#### [Your task]
Restate the listing below word for word. No picture belongs in the result.

#### [Information provided]
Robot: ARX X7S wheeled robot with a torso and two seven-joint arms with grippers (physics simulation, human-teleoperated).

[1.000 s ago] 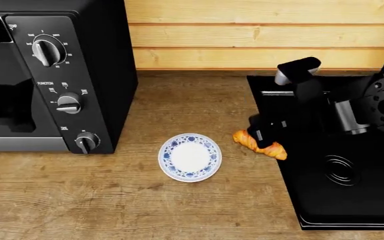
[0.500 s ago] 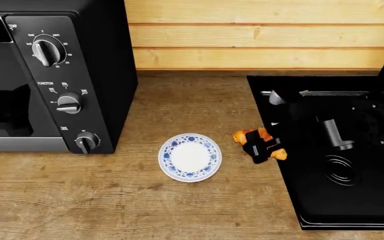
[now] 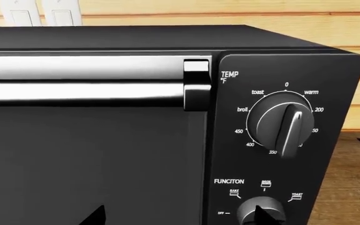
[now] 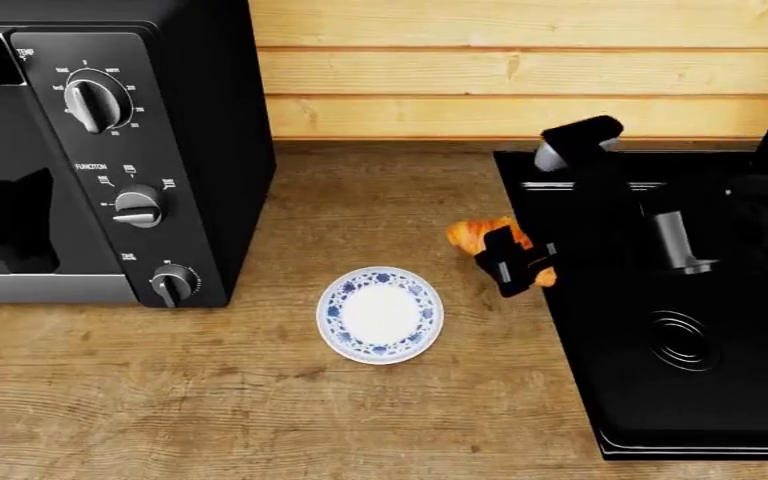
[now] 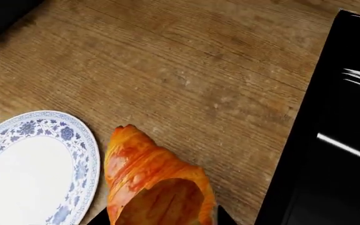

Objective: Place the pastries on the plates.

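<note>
One croissant (image 4: 470, 235) is held in my right gripper (image 4: 507, 262), lifted just above the wooden counter, beside the left edge of the black cooktop. In the right wrist view the croissant (image 5: 147, 174) fills the gap between the shut jaws of that gripper (image 5: 161, 220). The blue-rimmed saucer (image 4: 380, 314) lies empty on the counter, a short way left and in front of the croissant; it also shows in the right wrist view (image 5: 24, 173). My left gripper (image 3: 178, 218) is open and empty, facing the toaster oven door. The second croissant and the larger white plate are out of view.
A black toaster oven (image 4: 157, 100) with three knobs stands at the back left; its front fills the left wrist view (image 3: 105, 154). A black cooktop (image 4: 678, 400) covers the right side of the counter. A wooden wall (image 4: 491, 70) runs along the back.
My right gripper has closed on the croissant and lifted it off the counter, moving it back and slightly left. The saucer has not moved.
</note>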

#### [Answer to this task]
Robot: ARX X7S wheeled robot with a torso and two seven-joint arms with grippers (physics simulation, human-teleoperated).

[1.000 s ago] 
[0.500 s ago] 
[now] 
[now] 
[now] 

Objective: Place the pastries on the plates.

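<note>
One croissant (image 4: 470, 235) is held in my right gripper (image 4: 507, 262), lifted just above the wooden counter, beside the left edge of the black cooktop. In the right wrist view the croissant (image 5: 147, 174) fills the gap between the shut jaws of that gripper (image 5: 161, 220). The blue-rimmed saucer (image 4: 380, 314) lies empty on the counter, a short way left and in front of the croissant; it also shows in the right wrist view (image 5: 24, 173). My left gripper (image 3: 178, 218) is open and empty, facing the toaster oven door. The second croissant and the larger white plate are out of view.
A black toaster oven (image 4: 157, 100) with three knobs stands at the back left; its front fills the left wrist view (image 3: 105, 154). A black cooktop (image 4: 678, 400) covers the right side of the counter. A wooden wall (image 4: 491, 70) runs along the back.
My right gripper has closed on the croissant and lifted it off the counter, moving it back and slightly left. The saucer has not moved.
</note>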

The exercise has been finished.